▶ [What the task asks]: Go line by line through the entries and show those that hold the string "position".

▶ [Task material]:
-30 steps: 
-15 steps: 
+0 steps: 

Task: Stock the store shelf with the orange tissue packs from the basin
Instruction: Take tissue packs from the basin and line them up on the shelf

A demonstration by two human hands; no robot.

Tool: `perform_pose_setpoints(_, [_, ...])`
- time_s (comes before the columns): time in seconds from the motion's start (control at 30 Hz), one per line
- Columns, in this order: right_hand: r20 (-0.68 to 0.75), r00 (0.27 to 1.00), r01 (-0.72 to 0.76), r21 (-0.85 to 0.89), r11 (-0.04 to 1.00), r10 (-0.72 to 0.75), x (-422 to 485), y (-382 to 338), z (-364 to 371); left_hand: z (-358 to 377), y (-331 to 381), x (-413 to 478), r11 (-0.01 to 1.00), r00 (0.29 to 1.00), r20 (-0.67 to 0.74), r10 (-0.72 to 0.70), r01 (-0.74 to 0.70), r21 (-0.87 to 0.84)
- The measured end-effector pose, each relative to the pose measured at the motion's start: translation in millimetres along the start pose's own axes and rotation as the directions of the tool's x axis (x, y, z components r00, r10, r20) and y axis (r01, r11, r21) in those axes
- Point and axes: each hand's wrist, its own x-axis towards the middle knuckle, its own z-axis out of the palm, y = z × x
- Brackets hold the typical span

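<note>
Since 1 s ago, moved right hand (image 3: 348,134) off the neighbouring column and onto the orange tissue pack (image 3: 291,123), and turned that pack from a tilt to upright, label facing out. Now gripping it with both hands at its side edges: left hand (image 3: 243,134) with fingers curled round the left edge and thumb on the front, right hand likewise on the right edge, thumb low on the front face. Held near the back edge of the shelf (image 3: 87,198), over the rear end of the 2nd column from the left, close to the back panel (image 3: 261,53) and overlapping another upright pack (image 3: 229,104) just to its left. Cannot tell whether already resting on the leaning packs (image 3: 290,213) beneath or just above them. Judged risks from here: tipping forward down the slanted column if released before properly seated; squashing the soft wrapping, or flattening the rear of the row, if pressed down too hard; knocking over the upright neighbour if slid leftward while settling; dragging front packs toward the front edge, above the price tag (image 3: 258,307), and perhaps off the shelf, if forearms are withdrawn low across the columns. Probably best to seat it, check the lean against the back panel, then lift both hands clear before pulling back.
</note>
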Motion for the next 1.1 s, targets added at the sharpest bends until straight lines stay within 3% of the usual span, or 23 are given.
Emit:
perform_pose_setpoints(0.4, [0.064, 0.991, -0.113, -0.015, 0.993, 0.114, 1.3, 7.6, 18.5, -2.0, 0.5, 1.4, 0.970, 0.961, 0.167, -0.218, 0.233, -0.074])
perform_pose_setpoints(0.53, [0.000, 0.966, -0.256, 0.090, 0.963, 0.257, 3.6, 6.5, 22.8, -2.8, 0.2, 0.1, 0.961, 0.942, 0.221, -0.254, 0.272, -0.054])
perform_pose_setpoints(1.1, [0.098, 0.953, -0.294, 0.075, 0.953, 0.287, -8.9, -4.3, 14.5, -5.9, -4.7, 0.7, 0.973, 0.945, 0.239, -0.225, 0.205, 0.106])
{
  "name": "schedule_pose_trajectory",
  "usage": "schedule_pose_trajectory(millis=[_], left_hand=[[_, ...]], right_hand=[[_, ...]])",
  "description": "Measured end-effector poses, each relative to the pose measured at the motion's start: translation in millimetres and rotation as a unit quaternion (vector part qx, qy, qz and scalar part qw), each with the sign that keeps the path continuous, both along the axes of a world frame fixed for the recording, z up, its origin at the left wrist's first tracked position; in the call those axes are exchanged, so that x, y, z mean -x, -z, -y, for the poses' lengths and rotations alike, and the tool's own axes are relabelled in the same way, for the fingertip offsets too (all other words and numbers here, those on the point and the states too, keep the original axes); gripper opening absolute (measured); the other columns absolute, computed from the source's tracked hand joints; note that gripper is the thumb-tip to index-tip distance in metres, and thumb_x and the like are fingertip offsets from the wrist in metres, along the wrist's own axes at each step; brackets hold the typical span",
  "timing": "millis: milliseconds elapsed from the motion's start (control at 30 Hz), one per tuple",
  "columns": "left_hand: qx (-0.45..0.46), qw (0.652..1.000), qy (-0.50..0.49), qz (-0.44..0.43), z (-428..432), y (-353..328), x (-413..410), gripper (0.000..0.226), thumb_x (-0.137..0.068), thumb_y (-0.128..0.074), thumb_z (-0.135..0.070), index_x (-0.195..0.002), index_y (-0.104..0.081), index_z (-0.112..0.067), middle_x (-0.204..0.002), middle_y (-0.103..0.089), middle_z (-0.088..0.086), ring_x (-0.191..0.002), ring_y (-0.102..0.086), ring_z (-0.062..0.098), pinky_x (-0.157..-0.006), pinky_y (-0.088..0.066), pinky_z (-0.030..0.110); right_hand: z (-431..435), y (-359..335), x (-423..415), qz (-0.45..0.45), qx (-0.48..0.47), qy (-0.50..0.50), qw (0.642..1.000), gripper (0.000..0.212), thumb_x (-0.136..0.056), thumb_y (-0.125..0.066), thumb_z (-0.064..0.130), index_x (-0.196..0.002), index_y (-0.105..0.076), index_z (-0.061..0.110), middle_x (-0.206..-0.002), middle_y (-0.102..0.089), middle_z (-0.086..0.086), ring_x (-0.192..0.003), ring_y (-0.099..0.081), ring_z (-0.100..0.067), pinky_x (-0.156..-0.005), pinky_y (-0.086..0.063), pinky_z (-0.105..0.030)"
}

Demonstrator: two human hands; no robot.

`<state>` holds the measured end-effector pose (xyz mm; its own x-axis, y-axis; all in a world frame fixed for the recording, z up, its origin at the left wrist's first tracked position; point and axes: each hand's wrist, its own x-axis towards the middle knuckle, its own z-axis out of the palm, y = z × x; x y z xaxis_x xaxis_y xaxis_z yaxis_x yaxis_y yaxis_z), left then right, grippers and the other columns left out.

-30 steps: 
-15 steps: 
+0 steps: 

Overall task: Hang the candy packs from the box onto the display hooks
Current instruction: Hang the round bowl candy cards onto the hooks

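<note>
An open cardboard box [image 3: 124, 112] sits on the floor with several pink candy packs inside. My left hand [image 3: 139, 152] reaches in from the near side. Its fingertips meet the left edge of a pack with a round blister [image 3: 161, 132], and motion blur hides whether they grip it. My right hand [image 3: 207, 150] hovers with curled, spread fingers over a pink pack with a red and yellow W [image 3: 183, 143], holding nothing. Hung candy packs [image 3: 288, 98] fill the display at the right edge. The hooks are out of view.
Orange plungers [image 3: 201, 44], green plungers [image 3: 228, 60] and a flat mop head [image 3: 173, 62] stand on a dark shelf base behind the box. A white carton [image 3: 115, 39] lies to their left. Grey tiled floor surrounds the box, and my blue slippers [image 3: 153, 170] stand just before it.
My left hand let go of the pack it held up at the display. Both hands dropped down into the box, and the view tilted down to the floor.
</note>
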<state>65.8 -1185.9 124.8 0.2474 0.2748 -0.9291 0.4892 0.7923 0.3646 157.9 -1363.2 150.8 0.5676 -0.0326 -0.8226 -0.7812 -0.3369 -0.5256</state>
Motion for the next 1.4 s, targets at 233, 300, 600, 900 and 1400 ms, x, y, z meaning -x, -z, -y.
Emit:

▶ [Response to the task]:
  "description": "Measured end-effector poses, each relative to the pose measured at the motion's start: translation in millimetres and rotation as a unit quaternion (vector part qx, qy, qz and scalar part qw), each with the sign that keeps the path continuous, both along the axes of a world frame fixed for the recording, z up, its origin at the left wrist's first tracked position; in the call those axes are exchanged, so that x, y, z mean -x, -z, -y, for the poses' lengths and rotations alike, and the tool's own axes are relabelled in the same way, for the fingertip offsets too (all other words and numbers here, those on the point and the states too, keep the original axes); gripper opening absolute (measured); the other columns absolute, computed from the source's tracked hand joints; note that gripper is the thumb-tip to index-tip distance in metres, and thumb_x and the like are fingertip offsets from the wrist in metres, along the wrist's own axes at each step; brackets hold the typical span",
`<state>` holds the measured end-effector pose (xyz mm; its own x-axis, y-axis; all in a world frame fixed for the recording, z up, its origin at the left wrist's first tracked position; point and axes: each hand's wrist, its own x-axis towards the middle knuckle, its own z-axis out of the palm, y = z × x; x y z xaxis_x xaxis_y xaxis_z yaxis_x yaxis_y yaxis_z), left then right, grippers and the other columns left out.

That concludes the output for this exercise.